BRIEF:
What is needed is each line of the data below that holds the string "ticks".

Excerpts from a dataset:
☆ ☆ ☆ ☆ ☆

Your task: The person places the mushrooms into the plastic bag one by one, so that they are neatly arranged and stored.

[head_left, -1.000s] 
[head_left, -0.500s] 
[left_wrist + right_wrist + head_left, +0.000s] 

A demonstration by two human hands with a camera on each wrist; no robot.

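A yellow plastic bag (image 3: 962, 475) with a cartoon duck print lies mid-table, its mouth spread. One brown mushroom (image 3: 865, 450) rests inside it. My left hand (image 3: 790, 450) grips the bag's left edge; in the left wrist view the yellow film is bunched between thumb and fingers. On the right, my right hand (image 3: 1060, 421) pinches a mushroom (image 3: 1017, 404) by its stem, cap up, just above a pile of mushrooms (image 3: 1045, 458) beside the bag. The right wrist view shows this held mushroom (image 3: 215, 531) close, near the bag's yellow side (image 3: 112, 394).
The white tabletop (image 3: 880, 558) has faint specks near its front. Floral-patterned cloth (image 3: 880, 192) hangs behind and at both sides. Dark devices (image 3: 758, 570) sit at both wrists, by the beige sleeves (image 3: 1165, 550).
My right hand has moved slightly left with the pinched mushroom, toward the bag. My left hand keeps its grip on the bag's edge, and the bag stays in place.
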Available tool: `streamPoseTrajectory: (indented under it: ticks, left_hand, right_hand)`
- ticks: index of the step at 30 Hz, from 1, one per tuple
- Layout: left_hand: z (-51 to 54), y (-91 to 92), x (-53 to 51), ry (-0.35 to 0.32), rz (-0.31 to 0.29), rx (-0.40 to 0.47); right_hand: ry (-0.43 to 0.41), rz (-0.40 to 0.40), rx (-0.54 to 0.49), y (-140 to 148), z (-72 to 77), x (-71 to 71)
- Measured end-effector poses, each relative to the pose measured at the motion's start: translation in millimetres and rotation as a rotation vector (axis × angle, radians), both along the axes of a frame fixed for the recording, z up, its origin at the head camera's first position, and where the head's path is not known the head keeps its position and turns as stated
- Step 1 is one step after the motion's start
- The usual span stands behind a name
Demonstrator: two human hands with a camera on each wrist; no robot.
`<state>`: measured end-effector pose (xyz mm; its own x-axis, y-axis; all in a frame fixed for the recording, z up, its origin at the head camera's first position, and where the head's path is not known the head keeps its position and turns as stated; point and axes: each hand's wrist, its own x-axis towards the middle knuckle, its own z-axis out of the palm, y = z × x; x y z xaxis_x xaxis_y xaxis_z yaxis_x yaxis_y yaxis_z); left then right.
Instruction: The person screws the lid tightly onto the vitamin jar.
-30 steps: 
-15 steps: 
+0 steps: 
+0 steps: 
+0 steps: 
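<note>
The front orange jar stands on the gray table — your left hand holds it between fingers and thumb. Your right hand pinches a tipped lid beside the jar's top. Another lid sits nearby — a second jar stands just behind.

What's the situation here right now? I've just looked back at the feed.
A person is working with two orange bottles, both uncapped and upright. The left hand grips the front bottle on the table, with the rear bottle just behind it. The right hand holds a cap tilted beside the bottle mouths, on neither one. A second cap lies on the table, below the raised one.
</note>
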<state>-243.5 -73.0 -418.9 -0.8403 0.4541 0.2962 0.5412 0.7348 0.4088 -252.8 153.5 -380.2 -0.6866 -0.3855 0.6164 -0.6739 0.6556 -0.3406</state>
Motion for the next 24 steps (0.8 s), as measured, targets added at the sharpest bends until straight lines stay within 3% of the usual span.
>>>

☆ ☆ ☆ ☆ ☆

RESULT:
Available tool: `streamPoseTrajectory: (indented under it: ticks, left_hand, right_hand)`
- ticks: index of the step at 30 Hz, from 1, one per tuple

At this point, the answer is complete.